Quando assediano l’inconscio gli insetti sono spunto, simulacro letterario per significare lo stato d’animo dello scrittore: la loro presenza nell’opera di Cardarelli (nel racconto Fine di una banda del 1952, dove si riscattano almeno in parte dal ruolo marginale e negativo) viene analizzata da Remo Castellini come metafora del sé, mentre Elisabetta Convento si occupa del genere fantastico di Dino Buzzati, del perturbante nella letteratura fantastica novecentesca, catalogando gli insetti come figure letterarie. Se il grillo che Armando Rotondi analizza in Pinocchio per la funzione di modello narrativo di entomologico ha soltanto il nome, Stefania La Vaccara si occupa del teatro di Franco Scaldati rilevando come gli insetti diventino dramatis personae, antropomorfizzati senza specificità biologica, figure di compassione verso coloro che vivono ai margini della società. Gli stereotipi satirici di Luciano Bianciardi, indagati da Diego Varini, appartengono al repertorio simbolico utile a stigmatizzare la società consumistica dell’Italia postbellica. Mosche e formiche sono correlativi oggettivi della vita quotidiana, metafore della disumanizzazione, cosicché gli insetti notturni nel cinema e nei videogiochi – letti attraverso l’entomologia forense e l’estetica videoludica – rafforzando l’equivalenza con gli abitanti dei bassifondi. Anche quando Elena Patat esamina le farfalle nella poesia di Guido Gozzano, ne pone in risalto il simbolismo, come esse siano emblema d’eleganza, eternità, spiritualità, della condizione esistenziale del mondo femminile. Daniela Bombara invece – che repertoria e indaga i canti emessi dagli insetti – nel decifrare il senso della sonorità entomologica coglie come il pascoliano correlativo oggettivo del sentimento di morte evidenzi proprio la difficoltà del letterato – talvolta poco dotato di competenze naturalistiche – nel comprendere le ragioni biologiche del comportamento degli insetti. 
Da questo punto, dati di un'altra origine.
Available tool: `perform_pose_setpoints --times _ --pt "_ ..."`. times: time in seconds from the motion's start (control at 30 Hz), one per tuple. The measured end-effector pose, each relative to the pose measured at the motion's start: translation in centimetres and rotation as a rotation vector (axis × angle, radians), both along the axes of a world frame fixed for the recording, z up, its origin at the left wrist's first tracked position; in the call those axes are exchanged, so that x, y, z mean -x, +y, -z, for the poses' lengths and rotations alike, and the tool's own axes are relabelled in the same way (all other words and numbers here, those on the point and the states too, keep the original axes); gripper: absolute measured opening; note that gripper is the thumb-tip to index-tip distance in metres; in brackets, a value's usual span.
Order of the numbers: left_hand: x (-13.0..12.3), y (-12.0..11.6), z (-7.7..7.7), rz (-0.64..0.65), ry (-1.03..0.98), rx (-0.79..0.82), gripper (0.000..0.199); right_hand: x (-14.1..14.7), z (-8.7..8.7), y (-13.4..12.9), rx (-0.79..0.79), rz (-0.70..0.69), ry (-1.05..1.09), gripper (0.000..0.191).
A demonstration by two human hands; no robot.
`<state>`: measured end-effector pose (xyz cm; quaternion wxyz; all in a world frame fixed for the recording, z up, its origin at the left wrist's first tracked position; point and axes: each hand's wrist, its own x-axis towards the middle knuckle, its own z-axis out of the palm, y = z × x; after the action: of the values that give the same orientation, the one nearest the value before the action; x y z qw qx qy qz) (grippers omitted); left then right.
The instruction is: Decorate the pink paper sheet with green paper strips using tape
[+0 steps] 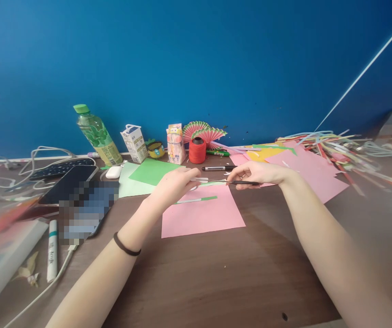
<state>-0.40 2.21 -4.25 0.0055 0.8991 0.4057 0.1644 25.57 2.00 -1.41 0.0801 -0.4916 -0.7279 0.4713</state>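
Note:
My right hand (250, 174) is closed around the black handle of a pair of scissors (244, 182), seen edge-on with the thin blades pointing left. Facing it, my left hand (178, 184) pinches a narrow whitish paper strip (203, 180) that reaches toward the blades. Whether the blades touch the strip I cannot tell. Below both hands lies a pink paper sheet (203, 218), with a green-and-white strip (196, 200) across its upper part. A green sheet (151, 171) and a pale green sheet (127, 184) lie partly under my left hand.
Along the blue wall stand a green-capped bottle (98, 136), a carton (134, 143), a decorated box (175, 143), a red thread spool (197, 151) and folded paper fans (204, 133). Phones (69, 184), cables and a marker (52, 250) lie left; pink sheets (308, 171) and loose strips (346, 155) lie right.

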Motion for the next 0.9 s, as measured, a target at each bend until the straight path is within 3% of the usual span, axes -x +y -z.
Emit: perform_pose_setpoints --times 0.23,0.4,0.5,0.63,0.77,0.9 --pt "0.4 0.1 -0.3 -0.024 0.013 -0.018 0.017 0.2 -0.5 -0.2 -0.026 -0.010 -0.154 0.037" --pt "1.2 0.0 -2.0 -0.131 -0.146 0.005 0.019 0.0 -0.6 -0.3 -0.134 0.144 -0.184 0.031" --pt "1.1 -0.2 -2.3 -0.153 -0.331 0.157 0.020 -0.3 -0.2 0.1 -0.228 0.316 -0.217 0.027" --pt "0.6 -0.4 -2.2 -0.167 -0.527 0.366 0.027 -1.3 1.0 1.2 -0.260 0.489 -0.510 0.017" --pt "0.4 -0.1 -1.8 -0.174 -0.723 0.663 0.027 -2.9 2.2 2.1 -0.201 0.522 -0.696 0.014" --pt "0.4 0.3 -1.3 -0.129 -0.984 0.994 0.036 -3.9 3.0 2.5 -0.186 0.524 -0.739 0.014"
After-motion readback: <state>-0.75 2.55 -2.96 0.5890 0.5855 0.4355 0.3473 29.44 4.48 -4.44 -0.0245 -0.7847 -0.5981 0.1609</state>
Al di là degli intenti teorici di superare i giudizi schematici che la tradizione letteraria ha dato sul mondo degli insetti, il repertorio di Epifanie mostra la riduzione dell’insetto a emblema o metafora letteraria operata sia dagli scrittori che dai critici. Tra tante segnalazioni di occorrenze lessicali e analisi del testo il volume mantiene la scissione tra le due culture, umanistica e scientifica, con una propensione per la prima, indirizzata in ciò dall’impianto accademico che preclude la possibilità di trattare l’invertebrato in modo ibrido, come chiave per accedere all’altro-da-sé. Il grande lavoro di ricerca iniziato in questo volume meriterebbe di mantenere le intenzioni di metodo della premessa e di evolvere in una fusione tra ambiti di ricerca che magari, con immutata perizia filologica, ribaltino il paradigma umanistico analizzando come opere d’arte anche le collezioni, i diorami museali, i trattati scientifici e gli articoli entomologici. Per porre infine l’insetto, e non l’autore, al centro dell’indagine testuale.